These are periods of fast-changing news around COVID-1 9. It’s clear that what we are facing — not just as marketers, as friends, and parents and colleagues — is unprecedented. And we’re all in it together.

In hours like these, people look to each other, and to their communities to figure out how to respond. Over the last, 9 years, we’re very grateful to have built up such a strong community of people who use our products, read our blogs and listen to our podcast, and we believe that it’s important that we all try to navigate these challenges together. That’s why we want to share these imagines with you. Sometimes, it’s best to only start a conversation.

Last Thursday( March 12, 2020 ), as a crew, we took a moment to stop and indicate. We paused our Buffer queue, as what seemed like a great and timely posts several days ago , now felt a little irrelevant. We gathered together and we discussed what the COVID-1 9 situation means for Buffer, for our teammates and those closest to us, and our patrons — and we’re still figuring this out.

Social media is such an important communication tool in 2020, and we know as we all try to navigate unexpected and unprecedented challenges, many of your customers and teammates will turn to social media for some form of support. And as many around the globe isolate, social media might become an even more important channel for communication and a sense of community.

So what does social media handling look like over the coming weeks and months? We’re still figuring it out.

We hope that the below anticipates can act as a starting point to work from as we navigate the current and up-coming challenge.

This isn’t good opportunities

The first thing to say is that this isn’t a marketing opportunity. Brand shouldn’t be looking at the COVID-1 9 pandemic as something to capitalize on.

However, even though it’s not quite business as usual — every post, campaign and ad you run will need an added layer of care and empathy over the coming days and weeks — it is okay to continue to market and sell your product or services, we know for some businesses not selling products can impact the livelihoods of some of their teammates. Simply don’t use COVID-1 9 as a platform to self-promote.

Pause and reconsider your social media projects( and goals)

If you haven’t already , now is a time to reflect on any existing plans for the end of Q1 and heading into Q2.

Many campaigns and fragments of content you had planned might be better saved for another time. We recommend rethinking your content and social media plans to tailor them to the changing needs of consumers right now.

On Monday( March 16 th ), we were due to launch a new, updated version of our podcast, The Science of Social Media. We had a brand-new occurrence lined up, new artwork, creative and more. But we felt it wasn’t the time “celebrate” something new so we reach interval on that temporarily concentrated on the more immediate needs of our the consumers and our audience.( We still plan to launch the brand-new mode podcast in the next week-or-so, but the launch might gaze a bit different .)

It’s likewise a good time to reflect on any aims you had for the coming months as priorities may need to change. For example, new client acquisition aims might change towards a focus on customer retention and subsistence.

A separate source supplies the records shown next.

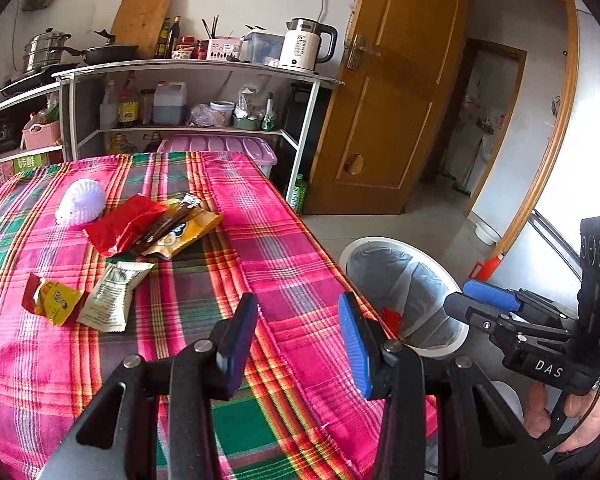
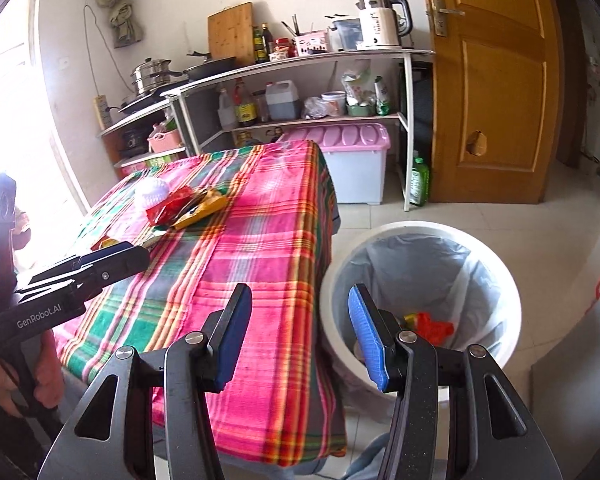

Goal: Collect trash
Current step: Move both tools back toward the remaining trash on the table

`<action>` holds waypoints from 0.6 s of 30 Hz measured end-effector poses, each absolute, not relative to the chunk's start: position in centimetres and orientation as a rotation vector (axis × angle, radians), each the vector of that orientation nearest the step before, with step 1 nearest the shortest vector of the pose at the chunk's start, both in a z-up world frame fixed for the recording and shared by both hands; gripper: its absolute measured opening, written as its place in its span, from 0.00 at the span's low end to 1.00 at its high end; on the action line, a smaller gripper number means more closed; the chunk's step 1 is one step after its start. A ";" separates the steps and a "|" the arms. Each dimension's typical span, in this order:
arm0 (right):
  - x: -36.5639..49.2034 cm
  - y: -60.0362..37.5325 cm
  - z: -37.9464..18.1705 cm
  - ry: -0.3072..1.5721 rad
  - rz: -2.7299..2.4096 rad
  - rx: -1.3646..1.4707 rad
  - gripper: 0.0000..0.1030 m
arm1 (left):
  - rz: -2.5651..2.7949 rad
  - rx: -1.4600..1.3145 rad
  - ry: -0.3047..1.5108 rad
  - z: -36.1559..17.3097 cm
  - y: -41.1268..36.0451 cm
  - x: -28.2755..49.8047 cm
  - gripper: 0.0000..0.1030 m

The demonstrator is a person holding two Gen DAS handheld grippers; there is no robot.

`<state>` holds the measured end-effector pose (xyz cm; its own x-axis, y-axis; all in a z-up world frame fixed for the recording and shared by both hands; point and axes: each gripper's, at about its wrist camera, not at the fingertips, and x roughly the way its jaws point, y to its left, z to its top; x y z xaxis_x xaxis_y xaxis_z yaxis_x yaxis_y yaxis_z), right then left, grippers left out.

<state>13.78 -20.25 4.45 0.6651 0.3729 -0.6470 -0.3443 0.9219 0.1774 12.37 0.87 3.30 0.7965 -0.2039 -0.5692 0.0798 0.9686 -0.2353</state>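
Observation:
Several wrappers lie on the plaid tablecloth [image 1: 292,240]: a white foam net [image 1: 80,202], a red wrapper [image 1: 128,224], a yellow wrapper [image 1: 192,234], a small red-and-yellow packet [image 1: 54,298] and a pale printed packet [image 1: 114,294]. My left gripper [image 1: 298,308] hovers open and empty over the table's near right part. My right gripper [image 2: 300,300] is open and empty above the table's corner, beside the white lined bin [image 2: 420,228]. Red and yellow scraps [image 2: 434,326] lie in the bin. Each gripper shows in the other's view: the right gripper [image 1: 458,296] and the left gripper [image 2: 134,252].
Beyond the table stands a white shelf rack [image 1: 204,66] with a kettle [image 1: 304,46], bottles and pans. A pink-lidded box [image 2: 340,140] sits under it. A wooden door [image 1: 396,92] stands open at the right, with tiled floor [image 2: 500,216] around the bin.

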 end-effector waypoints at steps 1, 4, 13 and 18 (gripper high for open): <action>13.7 -19.9 4.5 0.740 0.410 0.039 0.50 | -0.145 -0.207 0.631 3.2 1.3 12.1 0.43; 13.7 -19.1 4.5 0.742 0.429 0.036 0.50 | -0.120 -0.214 0.630 2.9 2.2 11.5 0.43; 13.9 -16.2 4.3 0.757 0.486 0.024 0.50 | -0.043 -0.243 0.634 2.2 5.1 10.3 0.43; 14.2 -14.6 4.1 0.763 0.516 0.008 0.50 | 0.008 -0.257 0.631 1.8 7.3 10.0 0.43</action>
<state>14.20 -14.64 4.14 0.6053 0.4487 -0.6575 -0.4427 0.8762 0.1904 9.98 7.26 1.83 0.8086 -0.0708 -0.5840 -0.0848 0.9683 -0.2349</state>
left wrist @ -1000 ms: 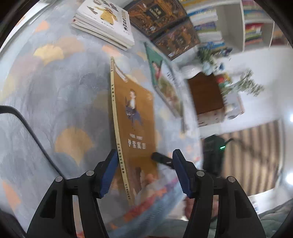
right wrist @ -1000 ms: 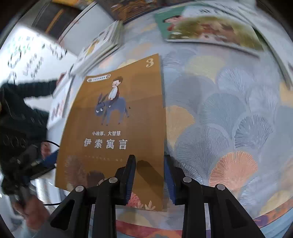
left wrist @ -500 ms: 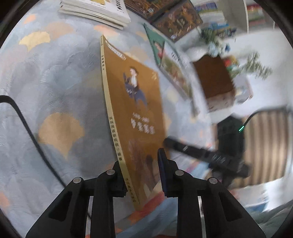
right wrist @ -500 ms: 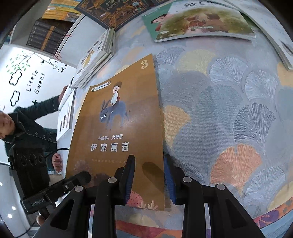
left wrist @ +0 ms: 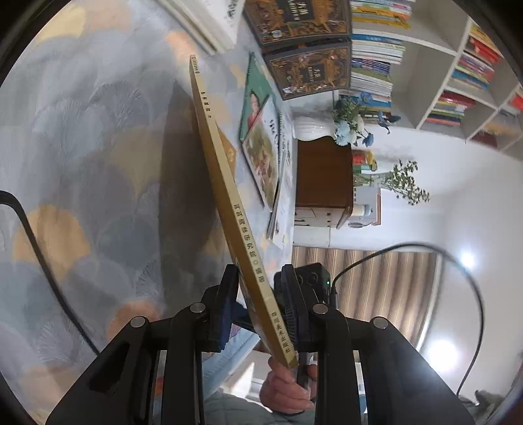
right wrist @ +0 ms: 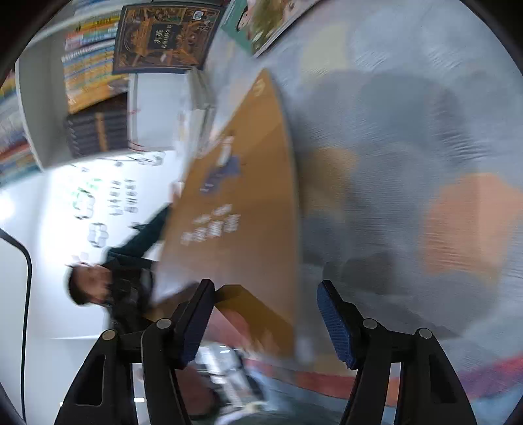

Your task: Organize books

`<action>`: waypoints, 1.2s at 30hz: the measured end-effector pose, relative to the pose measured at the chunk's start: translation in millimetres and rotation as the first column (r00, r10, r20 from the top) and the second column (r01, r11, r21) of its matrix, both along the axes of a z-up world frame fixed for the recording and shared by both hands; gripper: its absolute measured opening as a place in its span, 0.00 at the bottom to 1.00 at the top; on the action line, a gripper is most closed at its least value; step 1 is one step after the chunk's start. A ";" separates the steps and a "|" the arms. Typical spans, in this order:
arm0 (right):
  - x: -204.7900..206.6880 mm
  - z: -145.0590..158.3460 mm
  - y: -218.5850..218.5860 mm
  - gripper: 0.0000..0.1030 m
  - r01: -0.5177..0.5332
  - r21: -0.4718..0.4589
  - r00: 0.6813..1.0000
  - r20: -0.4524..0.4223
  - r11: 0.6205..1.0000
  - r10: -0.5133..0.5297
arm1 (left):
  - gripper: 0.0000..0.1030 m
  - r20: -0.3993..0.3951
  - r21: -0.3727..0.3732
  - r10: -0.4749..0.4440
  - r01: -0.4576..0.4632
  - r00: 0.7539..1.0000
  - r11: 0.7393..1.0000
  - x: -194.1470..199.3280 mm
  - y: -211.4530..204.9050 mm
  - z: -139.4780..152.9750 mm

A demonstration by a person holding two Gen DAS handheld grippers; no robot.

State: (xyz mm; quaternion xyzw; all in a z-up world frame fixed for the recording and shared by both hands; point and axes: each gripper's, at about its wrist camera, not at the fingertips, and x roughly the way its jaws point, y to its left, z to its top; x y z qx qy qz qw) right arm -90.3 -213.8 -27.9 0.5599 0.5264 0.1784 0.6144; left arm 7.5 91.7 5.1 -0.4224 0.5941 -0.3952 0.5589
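While several books [left wrist: 261,157] lie loose on patterned tablecloth [left wrist: 98,147], sorting is barely begun: brown book [left wrist: 225,183] stands on edge, clamped in left gripper [left wrist: 258,304]; right gripper [right wrist: 266,322] jaws just opening, pads off it.

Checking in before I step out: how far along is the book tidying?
Early. One stack looks done. The left claw grips the brown book, raised on edge; the right claw's jaws have just opened around it. The dark books and green picture book lie loose.
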 end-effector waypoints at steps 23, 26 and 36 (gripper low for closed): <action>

Now is a good time to take a look at the bigger picture and what social media means to your business in a time of global crisis.

If you decide to keep some campaigns or content interrupted and find yourself with a few spare hours that would have been spent on content creation, advertisement or analytics , now could be a good time to focus on some of the social media tasks that aren’t immediately patron facing like a social media examination.

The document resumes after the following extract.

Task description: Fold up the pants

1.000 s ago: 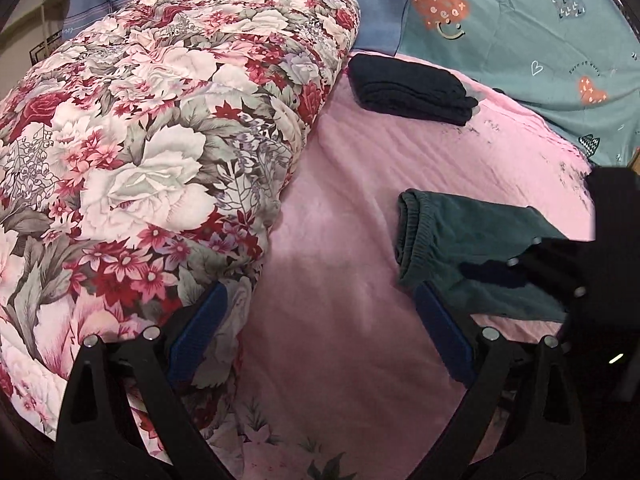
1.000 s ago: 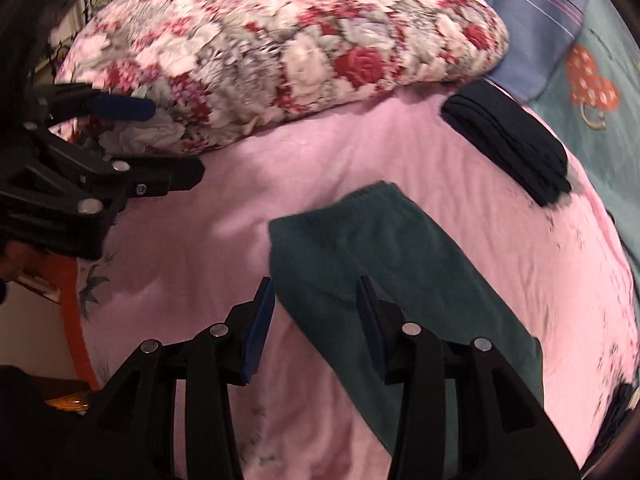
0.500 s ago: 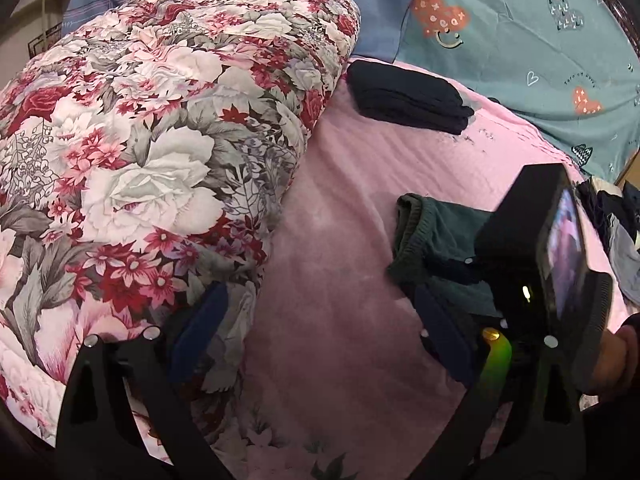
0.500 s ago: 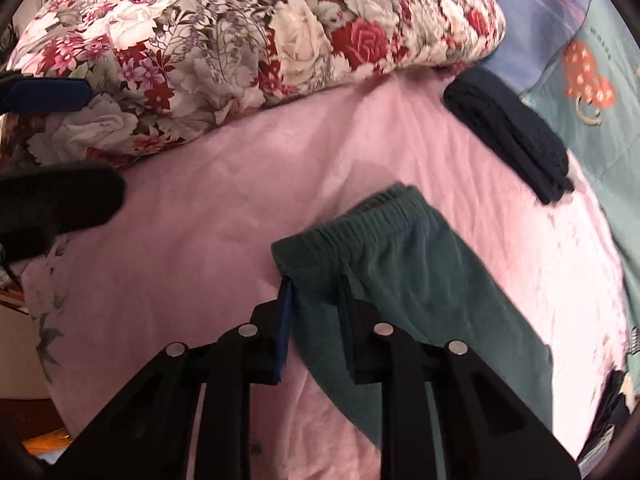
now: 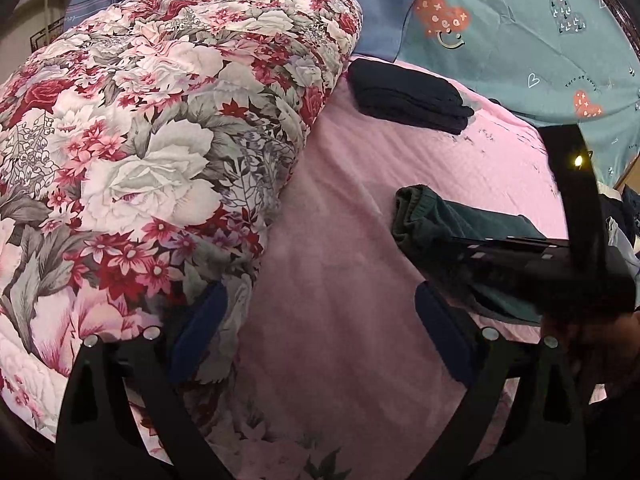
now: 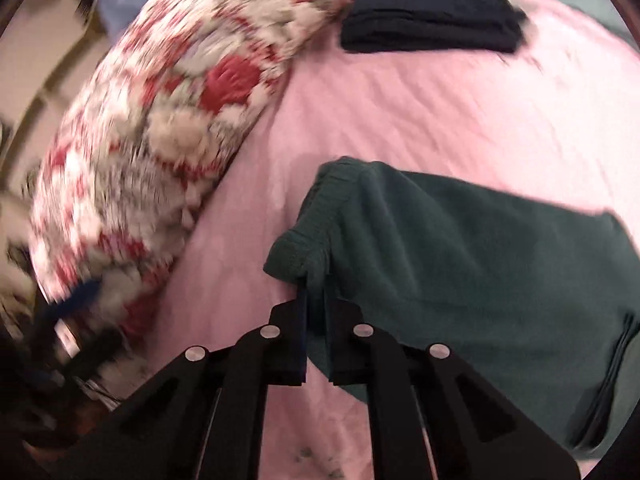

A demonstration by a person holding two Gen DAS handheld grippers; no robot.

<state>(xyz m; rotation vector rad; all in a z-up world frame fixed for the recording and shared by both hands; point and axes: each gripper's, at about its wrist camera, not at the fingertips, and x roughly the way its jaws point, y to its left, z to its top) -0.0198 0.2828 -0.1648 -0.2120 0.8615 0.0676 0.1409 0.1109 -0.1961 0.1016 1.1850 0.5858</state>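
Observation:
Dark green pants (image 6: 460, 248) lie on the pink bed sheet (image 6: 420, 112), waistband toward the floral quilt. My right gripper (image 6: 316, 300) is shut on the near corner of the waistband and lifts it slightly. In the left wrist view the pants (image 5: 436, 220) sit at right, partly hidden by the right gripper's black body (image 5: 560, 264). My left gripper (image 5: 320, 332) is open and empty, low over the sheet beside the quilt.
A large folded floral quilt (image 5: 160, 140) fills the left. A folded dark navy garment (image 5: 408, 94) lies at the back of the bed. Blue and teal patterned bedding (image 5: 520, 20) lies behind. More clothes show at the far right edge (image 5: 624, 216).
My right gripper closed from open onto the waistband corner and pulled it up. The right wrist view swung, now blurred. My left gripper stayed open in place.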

Is your corporation going to help

You never want to shoehorn your brand into a conversation in which it doesn’t belong. And most brands don’t belong directly in the COVID-1 9 dialogue.

But that said, almost every business globally will be impacted in some manner by COVID-1 9, and there might be some small things your business can do help in these moments.

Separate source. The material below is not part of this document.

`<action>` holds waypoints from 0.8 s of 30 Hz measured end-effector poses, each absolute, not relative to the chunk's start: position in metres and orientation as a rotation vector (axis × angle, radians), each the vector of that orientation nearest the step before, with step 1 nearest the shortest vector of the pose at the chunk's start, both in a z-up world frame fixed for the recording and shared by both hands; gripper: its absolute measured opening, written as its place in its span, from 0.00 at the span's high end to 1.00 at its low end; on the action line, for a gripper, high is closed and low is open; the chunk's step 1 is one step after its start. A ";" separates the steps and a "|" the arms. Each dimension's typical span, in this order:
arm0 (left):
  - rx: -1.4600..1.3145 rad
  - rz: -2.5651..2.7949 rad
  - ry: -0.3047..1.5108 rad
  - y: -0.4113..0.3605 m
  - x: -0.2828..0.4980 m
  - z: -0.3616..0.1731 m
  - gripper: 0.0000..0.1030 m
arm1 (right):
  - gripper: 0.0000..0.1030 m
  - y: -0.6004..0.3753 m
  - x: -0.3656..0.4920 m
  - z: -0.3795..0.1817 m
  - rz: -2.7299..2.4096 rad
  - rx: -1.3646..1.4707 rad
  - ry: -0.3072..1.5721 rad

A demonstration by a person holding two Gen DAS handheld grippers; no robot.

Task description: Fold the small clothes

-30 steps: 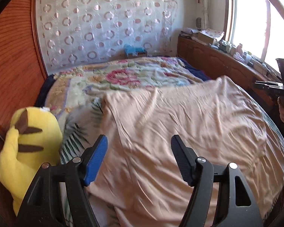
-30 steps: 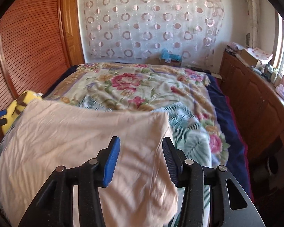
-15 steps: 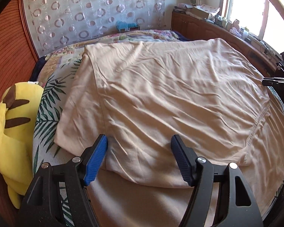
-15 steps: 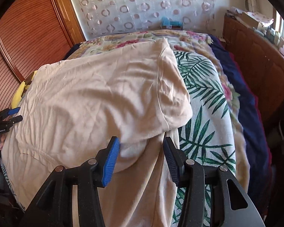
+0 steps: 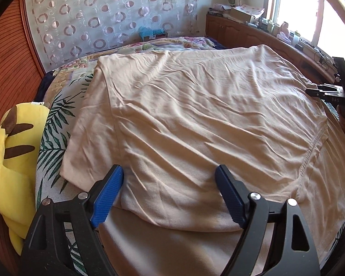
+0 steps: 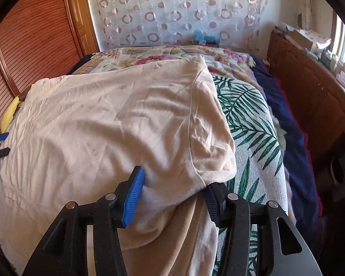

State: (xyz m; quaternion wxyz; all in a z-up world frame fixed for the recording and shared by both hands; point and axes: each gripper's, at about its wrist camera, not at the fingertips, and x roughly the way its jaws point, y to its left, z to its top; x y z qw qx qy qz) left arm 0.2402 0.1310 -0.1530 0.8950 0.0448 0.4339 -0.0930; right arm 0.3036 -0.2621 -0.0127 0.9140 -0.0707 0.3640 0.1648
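Both grippers dropped; jaws just opened. Left gripper (image 5: 169,195) stands wide, right gripper (image 6: 174,197) half-wide, the beige cotton T-shirt (image 5: 195,119) lying loose between their pads, folded over on the leaf-print bedspread (image 6: 248,124). Risk: retreating pads snag the fold, undoing it.

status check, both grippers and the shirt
Left gripper and right gripper just opening, fold between fingers. Beige shirt folded over on bed. Yellow plush alongside, clear.
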 end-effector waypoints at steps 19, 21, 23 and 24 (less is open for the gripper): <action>-0.060 -0.026 0.846 0.200 0.228 -0.124 0.51 | 0.32 -0.242 0.309 -0.016 0.363 -0.168 0.757; -0.029 0.019 0.863 0.202 0.237 -0.131 0.51 | 0.32 -0.242 0.309 -0.016 0.363 -0.168 0.757; -0.027 0.055 0.883 0.205 0.244 -0.138 0.51 | 0.32 -0.242 0.309 -0.016 0.363 -0.167 0.757; -0.036 0.057 0.890 0.207 0.248 -0.140 0.51 | 0.32 -0.242 0.309 -0.016 0.363 -0.168 0.757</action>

At Buffer, we’ve been a remote-first company since the beginning, and with many businesses and workers being forced to go remote for the foreseeable future, this felt like the best place for us to help.

So after a brief pause last week, we decided to focus this week on how we might be able to help people adjusting to remote work πŸ˜› TAGEND

Hailley also jumped into our remote work guide to freshen it up and ensure it includes all of our most useful remote work resources.

Outside of Buffer, Common Thread Collective doubled down on sharing data and revelations into how it the pandemic is affecting its brands and how it’s responding πŸ˜› TAGEND

At a time when eCommerce business might be cutting back ad funds, Privy hosted a webinar focused on stimulating the most from your existing traffic:

Loom made an amendment of its platform to help students and teachers:

And Basecamp’s co-founders hosted a Q& A about remote project:

Over the coming days and week, ask yourself: What persona does your brand play in this situation?

( And it’s wholly penalty if feels like there’s nothing. Don’t force it .)

Think clearly about the unique role your brand plays in people’s lives. If you’re an recreation brand, maybe your audience could do with a merriment distraction, like Disney releasing Frozen 2 early.

If you’re a travelling company, dealing with support might be more of national priorities, so you could try to proactive about questions from your audience and give clear directions on what’s happening.

And as a neighbourhood business, it could be helpful to simply share your opening hours or how you’re being affected by what’s going on. Saucy Brew Works, a brewery and eatery in Cleveland has been continuing its followers informed on a regular basis with open hours and updates πŸ˜› TAGEND

Communicate clearly with customers

It’s almost always better to over-communicate than under-communicate. Especially in times of crisis.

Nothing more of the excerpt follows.